*To do*
Copy out each line below exactly as written.

*** Opening Information supplied ***

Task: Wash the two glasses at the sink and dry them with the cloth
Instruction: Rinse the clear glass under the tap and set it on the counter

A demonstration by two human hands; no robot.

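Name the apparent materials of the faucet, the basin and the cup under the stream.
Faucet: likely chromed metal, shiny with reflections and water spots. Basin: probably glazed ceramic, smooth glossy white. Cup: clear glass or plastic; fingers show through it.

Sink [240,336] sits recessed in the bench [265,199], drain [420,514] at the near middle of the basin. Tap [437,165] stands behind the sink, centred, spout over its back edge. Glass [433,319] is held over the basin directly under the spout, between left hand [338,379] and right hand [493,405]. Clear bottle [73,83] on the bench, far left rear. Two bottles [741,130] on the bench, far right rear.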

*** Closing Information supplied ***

*Response below*
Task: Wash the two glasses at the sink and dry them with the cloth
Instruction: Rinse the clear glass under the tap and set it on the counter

A demonstration by two human hands; no robot.

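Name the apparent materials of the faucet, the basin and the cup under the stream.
Faucet: likely chromed metal, shiny with reflections and water spots. Basin: probably glazed ceramic, smooth glossy white. Cup: clear glass or plastic; fingers show through it.

Sink [240,336] sits recessed in the bench [265,199], drain [420,514] at the near middle of the basin. Tap [437,165] stands behind the sink, centred, spout over its back edge. Glass [433,319] is held over the basin directly under the spout, between left hand [338,379] and right hand [493,405]. Clear bottle [73,83] on the bench, far left rear. Two bottles [741,130] on the bench, far right rear.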

The full answer has now been given.